OK. Well, that's news to me. I try to keep everyone happy, and when there
aren't any comments or complaints, I assume everyone is happy.  Do you have
actual examples, where you are running out of RAM, and where things are
going too slow?  Or is this just a gut-feel issue, for which you have no
actual data?

I cannot repeat this often enough or strongly enough: the kinds of
optimizations that are performed on software systems are extremely
data-dependent and algorithm dependent. It is effectively impossible to
perform optimizations without having a specific use case. This is a kind-of
theorem of computer science.

>
> The neural-symbolic grammar learning that Andres Suarez and I
> prototyped last spring, also couldn't viably be done using OpenCog for
> similar reasons (RAM and processing speed limitations).

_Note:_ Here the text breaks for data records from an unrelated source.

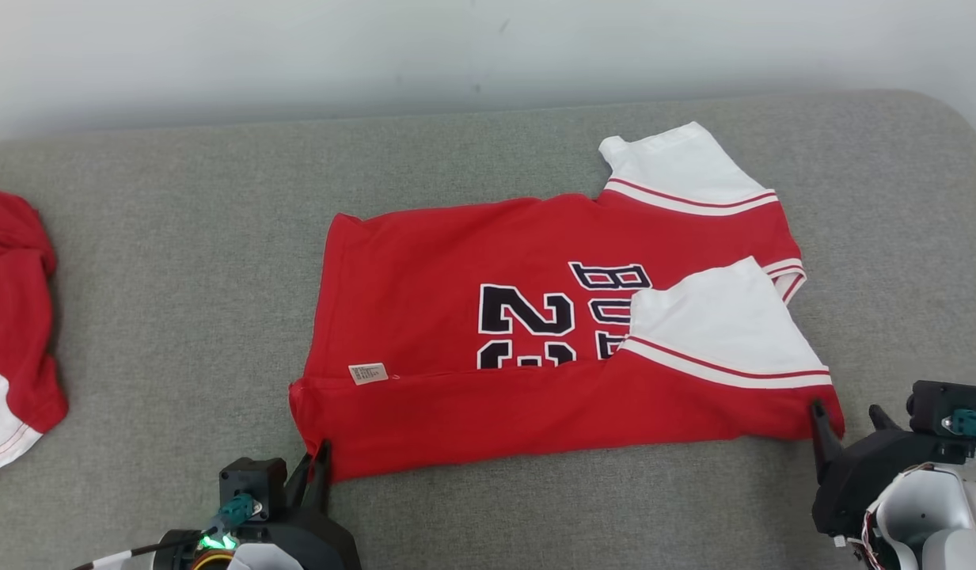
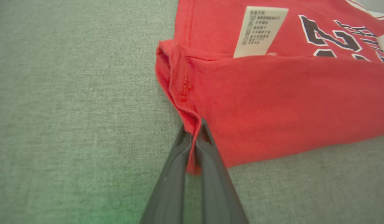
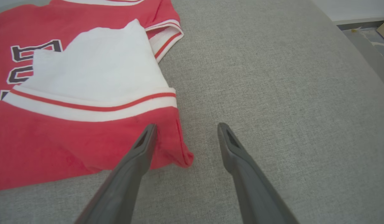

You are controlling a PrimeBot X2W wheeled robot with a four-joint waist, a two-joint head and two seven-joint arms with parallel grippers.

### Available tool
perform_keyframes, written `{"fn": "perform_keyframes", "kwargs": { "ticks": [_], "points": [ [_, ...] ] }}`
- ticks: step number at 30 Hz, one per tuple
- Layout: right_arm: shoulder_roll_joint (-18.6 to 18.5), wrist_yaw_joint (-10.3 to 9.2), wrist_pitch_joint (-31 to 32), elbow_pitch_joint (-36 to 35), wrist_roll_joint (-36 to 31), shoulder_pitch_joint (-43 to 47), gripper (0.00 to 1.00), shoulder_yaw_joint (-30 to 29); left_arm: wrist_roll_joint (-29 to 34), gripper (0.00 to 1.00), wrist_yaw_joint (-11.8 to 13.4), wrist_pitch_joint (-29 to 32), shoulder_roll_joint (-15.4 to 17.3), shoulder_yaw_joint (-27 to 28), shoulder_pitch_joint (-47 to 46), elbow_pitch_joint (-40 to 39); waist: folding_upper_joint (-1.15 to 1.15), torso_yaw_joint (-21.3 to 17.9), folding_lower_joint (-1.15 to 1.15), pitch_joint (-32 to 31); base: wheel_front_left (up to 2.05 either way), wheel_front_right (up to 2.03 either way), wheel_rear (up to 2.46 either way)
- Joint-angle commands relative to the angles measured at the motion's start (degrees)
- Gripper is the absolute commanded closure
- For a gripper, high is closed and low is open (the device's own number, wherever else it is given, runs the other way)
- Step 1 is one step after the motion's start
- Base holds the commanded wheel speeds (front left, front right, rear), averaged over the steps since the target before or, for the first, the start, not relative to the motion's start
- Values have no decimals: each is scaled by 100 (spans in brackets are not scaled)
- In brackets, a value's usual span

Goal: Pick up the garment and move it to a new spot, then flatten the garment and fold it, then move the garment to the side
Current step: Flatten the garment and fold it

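At the centre of the head view, the red garment [image 1: 535, 317] lies spread on the grey upholstered surface [image 1: 179, 277], its near long edge turned over onto itself in a band. Black numerals and letters with white outlines show on its top face, partly covered by a white sleeve [image 1: 717, 317] folded inward at about 3 o'clock of the garment. A second white sleeve [image 1: 681, 170] sticks out at about 1 o'clock. A small white label [image 1: 368, 373] lies at the fold line near the garment's 8 o'clock corner.

The left gripper [image 1: 317, 467] sits at 7 o'clock of the head view, clenched on that near corner. In the left wrist view its two dark fingers [image 2: 176, 174] pinch a ridge of red hem between them, just below the label [image 2: 260, 31].

The right gripper [image 1: 845, 412] is at 4 o'clock, released, its fingers wide apart. In the right wrist view one finger [image 3: 142, 149] lies over the garment's near corner and the other over bare grey fabric, with the corner tip between them; whether either touches the cloth I cannot tell.

Another red and white garment [image 1: 13, 317] lies apart at 9 o'clock.
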Motion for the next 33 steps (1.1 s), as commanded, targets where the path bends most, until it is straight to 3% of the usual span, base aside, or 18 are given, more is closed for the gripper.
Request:
{"fn": "perform_keyframes", "kwargs": {
  "ticks": [1,5,6,7,8,10,17,22,31,32,33],
  "points": [
    [23,-13,54,63,-3,-64,0,11,-36,100,-4,19,-6,-34,83,48,0,45,0,43,0,0,0],
    [28,-13,105,257,49,-138,2,21,-25,100,-13,-7,-1,-62,45,22,0,85,0,83,0,0,0],
    [29,-13,125,293,26,-152,22,43,-12,100,-18,-8,1,-74,30,13,0,95,0,88,0,0,0],
    [29,-13,125,293,26,-152,22,43,-12,100,-18,-8,1,-74,30,13,0,95,0,88,0,0,0],
    [28,-13,139,314,-24,-165,65,77,-3,100,-24,-14,1,-89,20,4,0,104,0,92,0,0,0],
    [28,-13,174,339,-83,-146,100,181,9,100,-34,-23,-1,-115,17,-4,0,122,0,88,0,0,0],
    [25,-13,415,178,40,186,100,365,-35,100,-106,10,137,-198,304,-115,0,80,0,-89,0,0,0],
    [-127,-13,991,-235,497,749,100,467,-148,100,-185,128,353,-263,810,-334,0,41,0,-346,0,0,0],
    [-203,-14,1471,-968,770,1440,100,232,-393,100,-56,409,647,-208,1501,-963,0,16,0,-603,0,0,0],
    [-183,-14,1500,-992,782,1458,85,240,-440,100,-80,502,647,-251,1560,-1025,0,13,0,-613,0,0,0],
    [-160,-13,1578,-987,814,1481,0,220,-458,78,-73,524,649,-256,1585,-1111,0,11,0,-620,0,0,0]
  ]
}}
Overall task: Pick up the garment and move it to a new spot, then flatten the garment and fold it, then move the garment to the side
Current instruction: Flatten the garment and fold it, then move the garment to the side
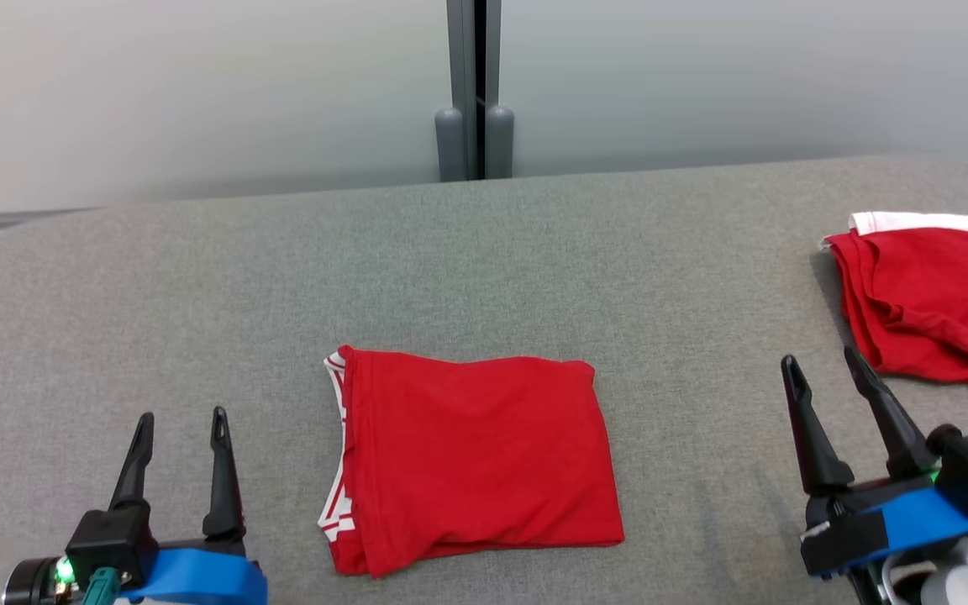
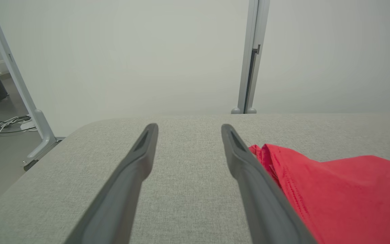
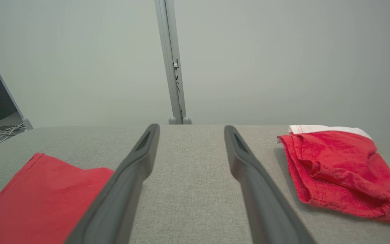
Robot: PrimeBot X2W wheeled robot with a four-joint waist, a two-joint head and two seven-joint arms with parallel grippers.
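The left gripper (image 1: 182, 415) and right gripper (image 1: 820, 356) stand spread, empty. The folded garment (image 1: 476, 462) lies centre on the table (image 1: 534, 252), between them; second garment (image 1: 921, 294) at far right. Likely step: move it aside. Pinch all layers at both sides, lift level

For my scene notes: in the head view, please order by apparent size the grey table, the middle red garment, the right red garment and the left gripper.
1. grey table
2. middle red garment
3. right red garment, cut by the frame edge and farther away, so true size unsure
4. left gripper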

No one ever complained about RAM or processing speeds, so it's kind of
unfair to just bring this up a year later. I had the impression that the
theory you were developing wasn't working out; I wasn't surprised, but I
never fully understood it.

This spring, I restarted work on https://github.com/opencog/learn -- you
can review the README for the current status. I get good results. Its a big
project. Things go slowly. Not enough time in the day.


> If we could
> complete that work it would be very useful in our current humanoid
> robotics work w/ OpenCog (Awakening.Health)
>

I would like to help, but I suspect that the direction I've been going in
is not likely to match your requirements.  A good solution might not arrive
on the time-scale you want.

The experimentation on pattern mining from inference histories for
> automated inference control, that Nil was doing a year ago, was
> incredibly slow also due to Atomspace limitations.


Ben, that is also incredibly unfair. Never-ever did you or Nil or anyone
else ever complain about "atomspace limitations".  So you can't just start
blaming it now. If there is an actual performance problem, open a github
issue, and describe it. Provide instrumentation, bottlenecks.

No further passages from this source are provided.